VGH Baden-Württemberg:DSGVO & Auslegung von privaten Stellungnahmen bei Bauplanung

DSGVO & Auslegung von privaten Stellungnahme bei Bauplanung – Dazu hat sich der  VGH Baden-Württemberg in seinem Urteil vom 24. Mai 2022 (Az.:3 S 1813/19) geäußert. Hintergrund war die Beteiligung der Öffentlichkeit bei einem Bauvorhaben nach § 3 BauGB, bei der aus zu einer öffentlichen Auslegung von Stellungnahme von Personen kam, deren Namen und Anschriften im Rahmen der Auslegung aber nicht anonymisiert oder „geschwärzt“ waren.

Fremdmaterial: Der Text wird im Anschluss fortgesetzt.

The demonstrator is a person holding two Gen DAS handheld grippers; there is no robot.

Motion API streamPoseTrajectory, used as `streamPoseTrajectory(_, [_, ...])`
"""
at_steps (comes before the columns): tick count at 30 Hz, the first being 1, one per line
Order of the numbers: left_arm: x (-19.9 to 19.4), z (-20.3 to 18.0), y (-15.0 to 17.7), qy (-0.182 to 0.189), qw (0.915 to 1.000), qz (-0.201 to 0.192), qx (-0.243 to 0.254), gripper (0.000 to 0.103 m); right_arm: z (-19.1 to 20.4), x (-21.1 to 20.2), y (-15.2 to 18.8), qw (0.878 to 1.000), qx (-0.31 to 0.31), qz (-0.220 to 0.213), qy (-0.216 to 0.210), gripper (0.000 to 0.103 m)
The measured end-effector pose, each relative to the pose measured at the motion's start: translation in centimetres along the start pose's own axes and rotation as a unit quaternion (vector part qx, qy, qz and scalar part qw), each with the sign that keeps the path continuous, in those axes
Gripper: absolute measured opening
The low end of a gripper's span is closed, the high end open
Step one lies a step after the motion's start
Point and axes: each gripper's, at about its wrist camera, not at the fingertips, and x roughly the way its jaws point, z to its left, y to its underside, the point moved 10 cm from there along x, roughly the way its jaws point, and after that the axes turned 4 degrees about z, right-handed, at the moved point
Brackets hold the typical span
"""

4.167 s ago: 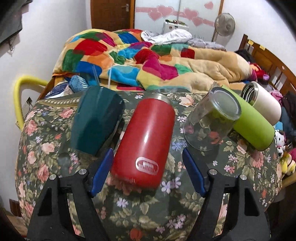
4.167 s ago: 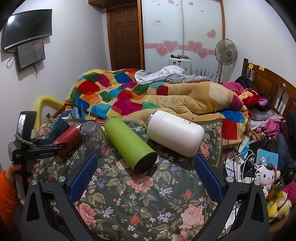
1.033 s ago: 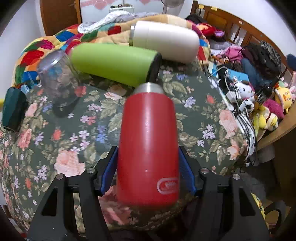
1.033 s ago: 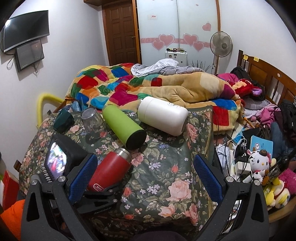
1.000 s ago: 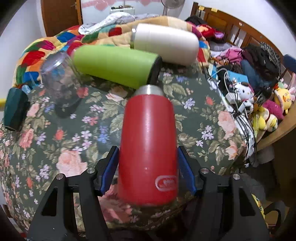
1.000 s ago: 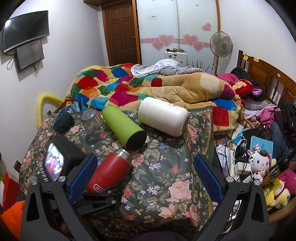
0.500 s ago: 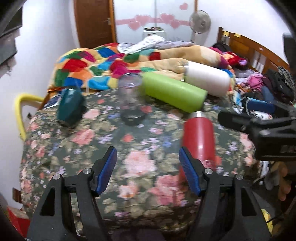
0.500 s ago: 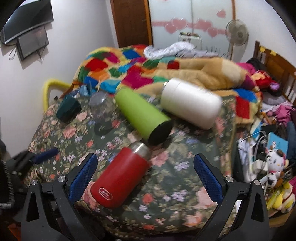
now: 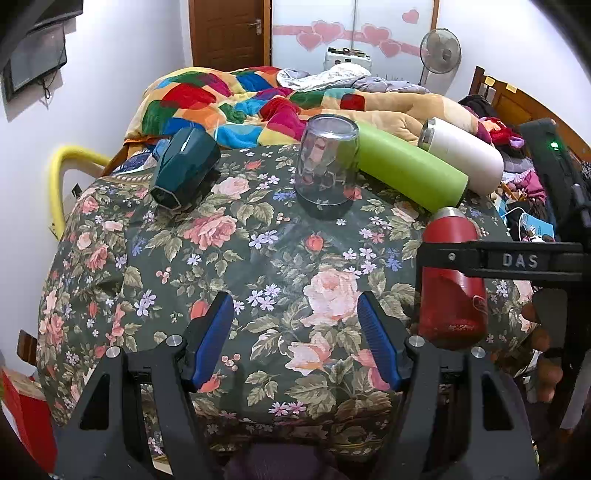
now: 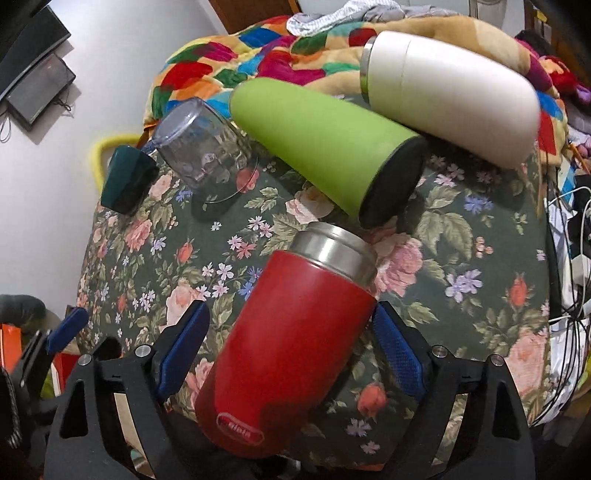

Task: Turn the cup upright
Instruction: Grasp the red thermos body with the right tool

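Seemingly idle, the left gripper (image 9: pixel 295 339) hangs with its ribbed blue pads spread over bare floral cloth (image 9: pixel 258 258), while the red cup (image 9: pixel 452 280) lies well outside its right finger, crossed by the right gripper's black arm. From the right wrist, the right gripper (image 10: pixel 290 347) straddles the smooth, matte red cup (image 10: pixel 295 332); its left pad stands apart from the cup's wall and its right pad is just beside it, so closing squarely on the cylinder's middle before tipping the steel rim (image 10: pixel 334 251) skyward looks wise.

White walls (image 9: pixel 122 55) surround my cluttered bedroom. A brown wooden door (image 9: pixel 229 33) stands beside a heart-decorated wardrobe (image 9: pixel 351 29). A standing fan (image 9: pixel 440 51) sits near the wooden headboard (image 9: pixel 513 99); a colourful patchwork quilt (image 9: pixel 221 99) covers the bed.
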Motion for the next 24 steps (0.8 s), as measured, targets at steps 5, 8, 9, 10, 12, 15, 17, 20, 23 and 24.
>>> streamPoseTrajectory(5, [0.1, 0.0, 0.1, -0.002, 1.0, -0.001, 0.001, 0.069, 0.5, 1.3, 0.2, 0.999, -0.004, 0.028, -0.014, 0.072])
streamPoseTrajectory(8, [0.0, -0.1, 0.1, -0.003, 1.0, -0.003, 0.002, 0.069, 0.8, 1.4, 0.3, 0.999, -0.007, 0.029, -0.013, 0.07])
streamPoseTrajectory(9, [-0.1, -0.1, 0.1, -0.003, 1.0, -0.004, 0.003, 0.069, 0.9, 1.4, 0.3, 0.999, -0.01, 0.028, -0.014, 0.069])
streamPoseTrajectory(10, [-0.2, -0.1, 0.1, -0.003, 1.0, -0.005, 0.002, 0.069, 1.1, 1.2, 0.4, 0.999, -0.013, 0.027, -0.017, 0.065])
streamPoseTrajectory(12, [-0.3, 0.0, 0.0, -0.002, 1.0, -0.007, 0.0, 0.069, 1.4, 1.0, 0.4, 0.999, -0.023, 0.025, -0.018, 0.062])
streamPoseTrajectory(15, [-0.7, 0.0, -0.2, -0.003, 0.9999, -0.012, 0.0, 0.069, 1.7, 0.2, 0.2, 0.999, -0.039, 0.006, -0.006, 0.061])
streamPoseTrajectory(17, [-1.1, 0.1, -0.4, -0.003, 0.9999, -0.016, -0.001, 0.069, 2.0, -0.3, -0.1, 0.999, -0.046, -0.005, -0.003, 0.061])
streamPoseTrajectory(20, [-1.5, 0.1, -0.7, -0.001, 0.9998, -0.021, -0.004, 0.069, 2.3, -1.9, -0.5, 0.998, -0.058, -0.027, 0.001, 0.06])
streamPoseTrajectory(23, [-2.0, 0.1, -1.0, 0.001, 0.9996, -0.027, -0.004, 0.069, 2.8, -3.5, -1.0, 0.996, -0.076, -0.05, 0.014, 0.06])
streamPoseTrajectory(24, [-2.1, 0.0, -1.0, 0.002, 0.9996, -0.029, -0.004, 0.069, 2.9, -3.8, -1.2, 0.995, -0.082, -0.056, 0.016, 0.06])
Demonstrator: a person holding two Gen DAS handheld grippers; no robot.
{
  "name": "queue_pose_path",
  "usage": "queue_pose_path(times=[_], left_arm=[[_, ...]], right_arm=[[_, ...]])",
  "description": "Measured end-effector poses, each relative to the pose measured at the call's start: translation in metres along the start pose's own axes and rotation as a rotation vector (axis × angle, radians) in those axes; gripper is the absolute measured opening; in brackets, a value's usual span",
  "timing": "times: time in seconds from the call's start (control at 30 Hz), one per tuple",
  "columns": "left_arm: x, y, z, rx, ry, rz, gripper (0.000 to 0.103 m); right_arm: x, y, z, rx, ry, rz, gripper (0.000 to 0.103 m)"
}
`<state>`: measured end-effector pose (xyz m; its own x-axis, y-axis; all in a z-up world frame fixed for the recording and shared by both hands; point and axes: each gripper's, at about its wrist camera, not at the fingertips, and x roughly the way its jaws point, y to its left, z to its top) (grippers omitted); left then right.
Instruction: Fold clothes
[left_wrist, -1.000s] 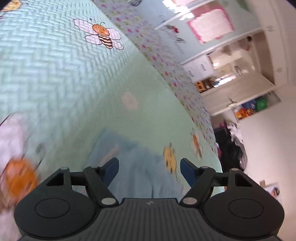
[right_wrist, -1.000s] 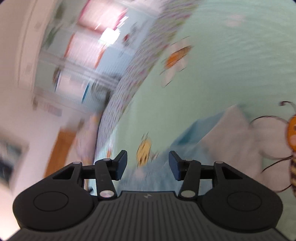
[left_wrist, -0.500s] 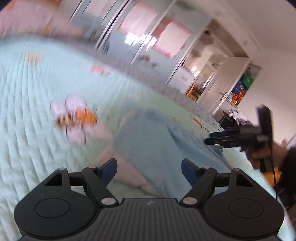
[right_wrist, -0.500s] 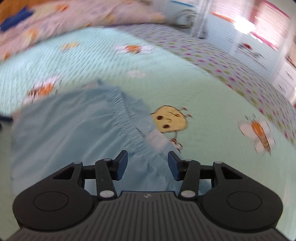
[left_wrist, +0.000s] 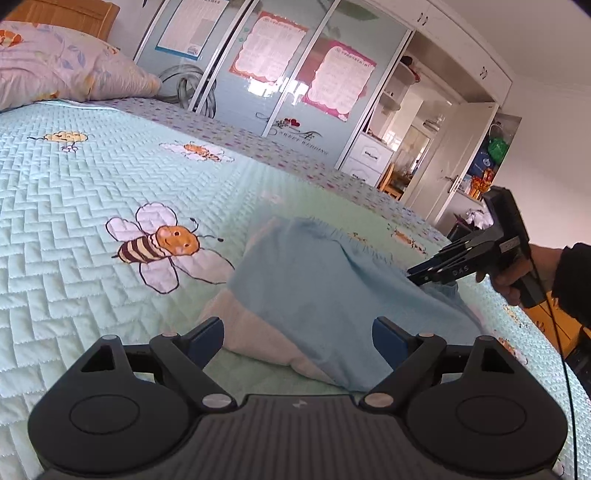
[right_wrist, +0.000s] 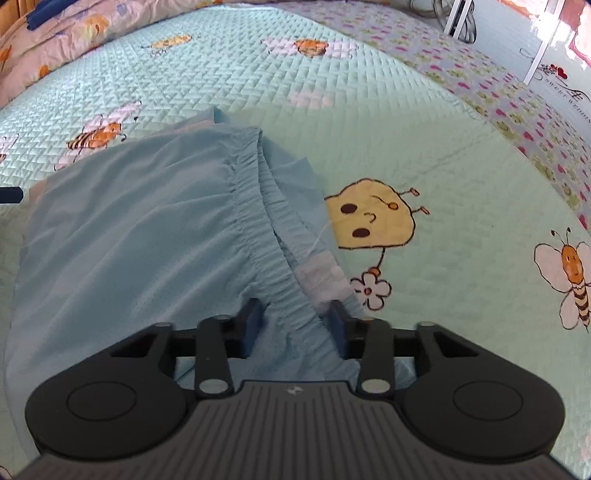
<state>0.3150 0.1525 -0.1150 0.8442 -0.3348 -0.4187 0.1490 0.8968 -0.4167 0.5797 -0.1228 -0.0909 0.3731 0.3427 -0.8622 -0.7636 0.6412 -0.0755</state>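
Observation:
Light blue shorts (left_wrist: 325, 291) with an elastic waistband (right_wrist: 255, 221) lie on the bed, on top of a beige garment (left_wrist: 251, 332). My left gripper (left_wrist: 297, 341) is open just above the near hem of the shorts. My right gripper (right_wrist: 295, 326) is open, its fingers on either side of the waistband end with the white label (right_wrist: 321, 277). In the left wrist view the right gripper (left_wrist: 424, 273) touches the far edge of the shorts.
The mint quilted bedspread (left_wrist: 92, 184) with bee prints covers the bed. Pillows (left_wrist: 55, 70) lie at the head. A mirrored wardrobe (left_wrist: 277, 74) and an open doorway (left_wrist: 413, 162) stand beyond the bed.
Both grippers swung from tilted, blurred views to level ones over the shorts. The right gripper moved down onto the waistband. Both stayed open.

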Motion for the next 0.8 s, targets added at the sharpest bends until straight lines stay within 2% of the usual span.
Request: queue_pose_path(times=[0.17, 0.23, 0.37, 0.63, 0.77, 0.8], left_arm=[[0.005, 0.001, -0.001, 0.004, 0.011, 0.006, 0.089], [0.006, 0.002, -0.001, 0.002, 0.013, 0.008, 0.089], [0.009, 0.006, -0.001, -0.013, 0.027, 0.017, 0.089], [0.011, 0.007, -0.002, -0.010, 0.039, 0.022, 0.090], [0.013, 0.006, -0.003, 0.000, 0.048, 0.023, 0.091], [0.014, 0.006, -0.004, 0.002, 0.050, 0.023, 0.092]], right_arm=[[0.006, -0.001, -0.002, 0.005, 0.018, -0.006, 0.033], [0.005, 0.002, 0.000, -0.004, 0.021, -0.007, 0.023], [-0.005, 0.010, 0.003, -0.044, 0.022, -0.048, 0.019], [-0.028, 0.008, 0.017, -0.074, -0.060, -0.175, 0.019], [-0.003, -0.004, 0.022, -0.040, -0.039, -0.247, 0.020], [0.007, -0.007, 0.020, -0.022, -0.011, -0.252, 0.026]])
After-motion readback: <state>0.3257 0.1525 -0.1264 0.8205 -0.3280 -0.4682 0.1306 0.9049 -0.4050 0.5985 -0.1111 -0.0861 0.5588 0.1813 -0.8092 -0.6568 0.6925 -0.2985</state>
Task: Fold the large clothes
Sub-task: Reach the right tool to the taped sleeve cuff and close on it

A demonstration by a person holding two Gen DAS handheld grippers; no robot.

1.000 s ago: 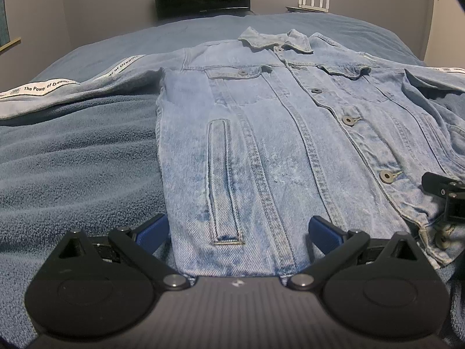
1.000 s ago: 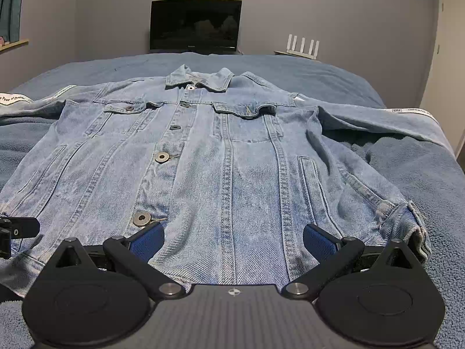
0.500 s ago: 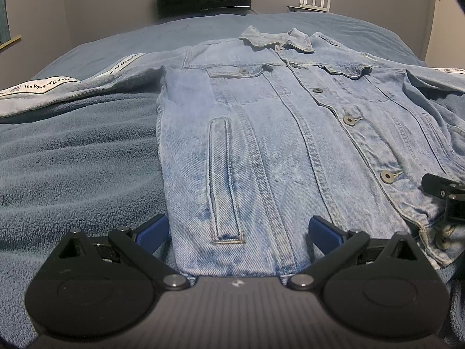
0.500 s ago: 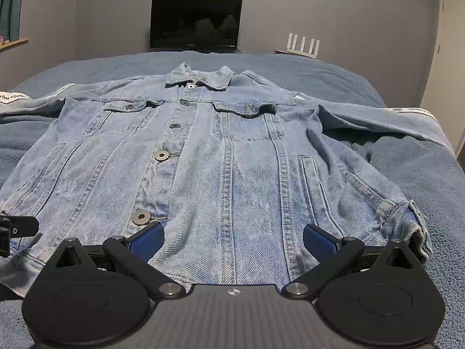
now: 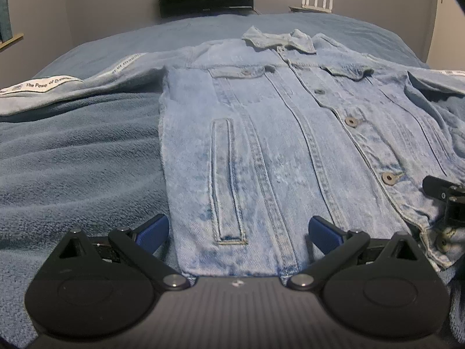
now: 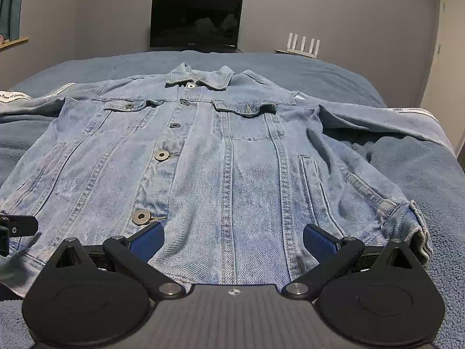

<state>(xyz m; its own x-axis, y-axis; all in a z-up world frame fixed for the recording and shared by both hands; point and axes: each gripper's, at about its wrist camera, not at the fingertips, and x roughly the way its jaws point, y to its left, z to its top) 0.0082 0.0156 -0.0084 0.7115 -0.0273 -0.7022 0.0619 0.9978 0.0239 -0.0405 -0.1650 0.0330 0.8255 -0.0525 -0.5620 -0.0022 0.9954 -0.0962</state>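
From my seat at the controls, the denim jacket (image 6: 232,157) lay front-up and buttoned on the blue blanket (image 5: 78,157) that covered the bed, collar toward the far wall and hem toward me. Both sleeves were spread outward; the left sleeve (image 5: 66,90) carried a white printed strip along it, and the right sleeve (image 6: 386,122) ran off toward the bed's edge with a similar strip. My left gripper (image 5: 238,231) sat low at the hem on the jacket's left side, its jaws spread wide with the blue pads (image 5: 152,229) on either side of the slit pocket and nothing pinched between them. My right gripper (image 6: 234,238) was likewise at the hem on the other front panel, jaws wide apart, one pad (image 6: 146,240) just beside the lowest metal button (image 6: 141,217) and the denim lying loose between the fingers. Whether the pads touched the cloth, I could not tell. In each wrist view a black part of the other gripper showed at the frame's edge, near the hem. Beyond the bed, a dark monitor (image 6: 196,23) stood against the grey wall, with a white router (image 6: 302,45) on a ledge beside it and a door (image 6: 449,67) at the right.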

DSGVO & Auslegung von privaten Stellungnahmen bei Bauplanung – Anwendung, da BauGB keine Reglungen zum Datenschutz enthält

Dies stellt das Gericht zu Beginn seiner Ausführungen in der Begründung des Urteils fest und führt dazu aus:

„…Das BauGB enthält keine speziellen Regelungen zum Datenschutz im Zusammenhang mit der Bauleitplanung. Die planenden Gemeinden haben allerdings die allgemeinen datenschutzrechtlichen Regelungen zu beachten. Seit Geltung der Datenschutz-Grundverordnung (DSGVO) vom 27.4.2016 ab dem 25.5.2018 (vgl. deren Art. 99 Abs. 2) und damit auch zum Zeitpunkt der Wiederholung der (ersten) öffentlichen Auslegung sind dies, soweit es um personenbezogene Daten (vgl. Art. 1 Abs. 1, Art. 4 Nr. 1 DSGVO) geht, im Wesentlichen deren Regelungen (vgl. Schrödter/Wahlhäuser in Schrödter, BauGB, 9. Aufl. 2019, § 3 Rn. 12a)….“

DSGVO & Auslegung von privaten Stellungnahmen bei Bauplanung – Rechtsgrundlage aus DSGVO

Als solche sieht das Gericht hier Art.6 I lit.f) DSGVO an und führt dann aus:

„…Ob die Verarbeitung rechtmäßig ist, richtet sich nach Art. 6 Abs. 1 DSGVO. Diese nennt „Bedingungen“ für die Rechtmäßigkeit der Verarbeitung personenbezogener Daten. Von diesen Bedingungen kommt im Zusammenhang mit der Bauleitplanung nur die in Unterabs. 1 Buchst. e genannte in Betracht, d.h. die Erforderlichkeit der Verarbeitung für die Wahrnehmung einer Aufgabe, die im öffentlichen Interesse liegt oder in Ausübung öffentlicher Gewalt erfolgt, die dem Verantwortlichen übertragen wurde. Die Bauleitplanung liegt im öffentlichen Interesse und erfolgt auch durch die Gemeinden als Verantwortliche (vgl. Art. 4 Nr. 7 DSGVO) in Ausübung hoheitlicher Gewalt (vgl. Schrödter/Wahlhäuser, a. a. O., § 3 Rn. 14). Das entscheidende Kriterium für die Rechtmäßigkeit des Vorgehens der Antragsgegnerin ist mithin dasjenige der „Erforderlichkeit“. Die Erforderlichkeit der Verarbeitung personenbezogener Daten (im unionsrechtlichen Sinn) setzt voraus, dass die Aufgabe ohne diese nicht, nicht vollständig oder nicht in rechtmäßiger Weise erfüllt werden kann; die Verarbeitung darf nicht über das absolut Notwendige hinausgehen (vgl. Albers/Veit in BeckOK DatenschutzR, DS-GVO Art. 6 Rn. 44 [Stand: 1.5.2020])….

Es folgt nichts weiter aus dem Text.